Even the hospitality sector is adapting. H World Group, which manages budget and midrange hotels, reported a 2% revenue increase. High occupancy rates of 76% reflect a growing preference for affordable lodging. The company is expanding rapidly, with plans for 2,300 new locations this year. The message is clear: travelers are seeking value without sacrificing comfort.

Consumer spending is the lifeblood of China’s economy, accounting for about 40% of GDP. The government is acutely aware of this reality. During the National People’s Congress in March, Premier Li Qiang emphasized the need to stimulate domestic demand. The focus is on boosting consumption across the board.

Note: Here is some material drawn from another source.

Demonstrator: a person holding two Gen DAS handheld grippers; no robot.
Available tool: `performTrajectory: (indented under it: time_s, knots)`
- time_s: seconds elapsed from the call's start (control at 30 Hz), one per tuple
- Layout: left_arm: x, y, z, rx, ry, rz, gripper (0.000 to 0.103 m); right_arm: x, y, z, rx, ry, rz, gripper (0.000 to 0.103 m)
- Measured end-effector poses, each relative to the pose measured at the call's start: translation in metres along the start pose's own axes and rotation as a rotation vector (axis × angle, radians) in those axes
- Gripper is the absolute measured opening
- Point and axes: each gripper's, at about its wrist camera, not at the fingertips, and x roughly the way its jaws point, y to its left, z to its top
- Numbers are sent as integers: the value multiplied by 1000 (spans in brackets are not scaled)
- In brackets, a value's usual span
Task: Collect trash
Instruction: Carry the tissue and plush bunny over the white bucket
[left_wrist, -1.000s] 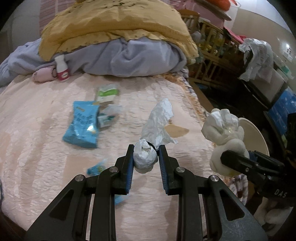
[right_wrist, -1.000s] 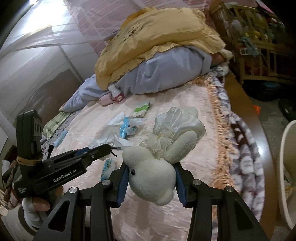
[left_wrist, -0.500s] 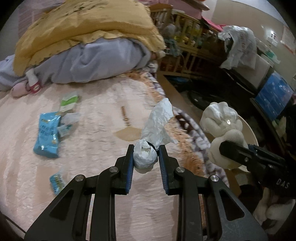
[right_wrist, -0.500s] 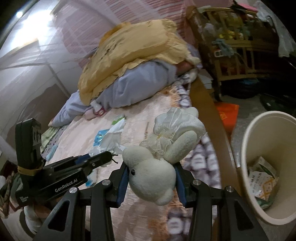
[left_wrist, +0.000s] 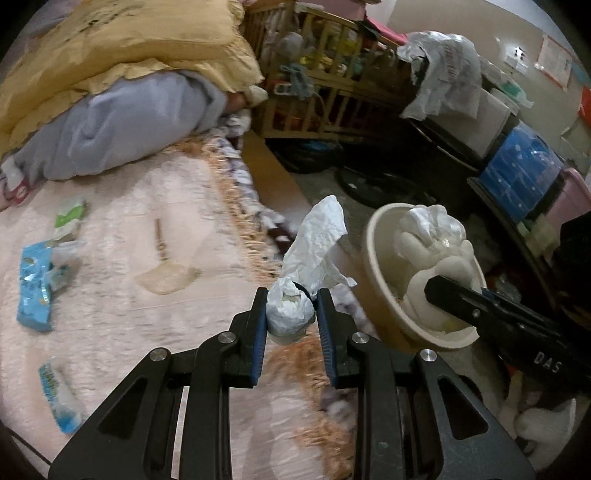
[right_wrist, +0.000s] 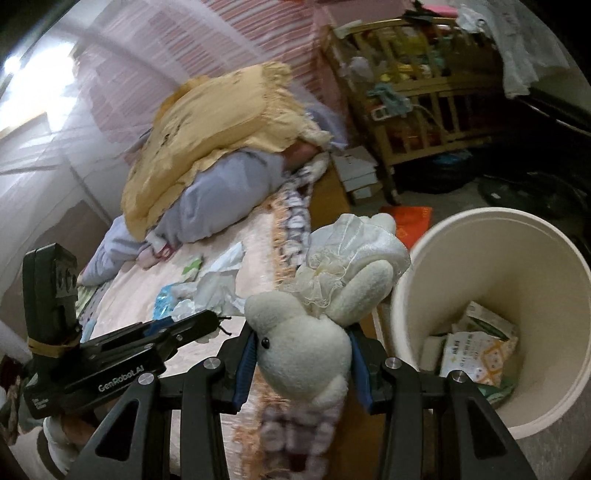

In 2024, the government introduced subsidies to encourage consumers to upgrade old electronics. This initiative has shown promise. Appliance retailer Suning.com reported a net profit for the first quarter after four years of losses. The subsidy program is breathing life into struggling sectors.

Yet, challenges loom large. High unemployment rates among younger generations and the burden of supporting an aging population weigh heavily on consumer sentiment. The fear of deflation is real. As demand for cheap goods rises, there’s concern that a price war could ensue, further destabilizing the economy.

The landscape is shifting, and businesses must adapt. The rise of discount retailers and budget-friendly services is not just a trend; it’s a reflection of changing consumer priorities. The days of unchecked luxury spending are fading. Instead, consumers are becoming savvy shoppers, seeking quality at a price that won’t break the bank.

In this new economy, the winners will be those who can offer value without compromising quality. The luxury brands that once dominated the market must rethink their strategies. They need to find ways to connect with consumers who are now more discerning and budget-conscious.

The shift is not just about prices; it’s about understanding the consumer psyche. As the economy evolves, so too must the businesses that operate within it. The focus on value is not a temporary phase; it’s a fundamental change in how consumers approach spending.

In conclusion, China’s economy is undergoing a transformation. The rise of discount retailers and budget-friendly services is a testament to the changing landscape. As consumers prioritize value, businesses must adapt or risk being left behind. The tide is turning, and those who embrace this shift will thrive in the new economic reality. The future belongs to the value-driven.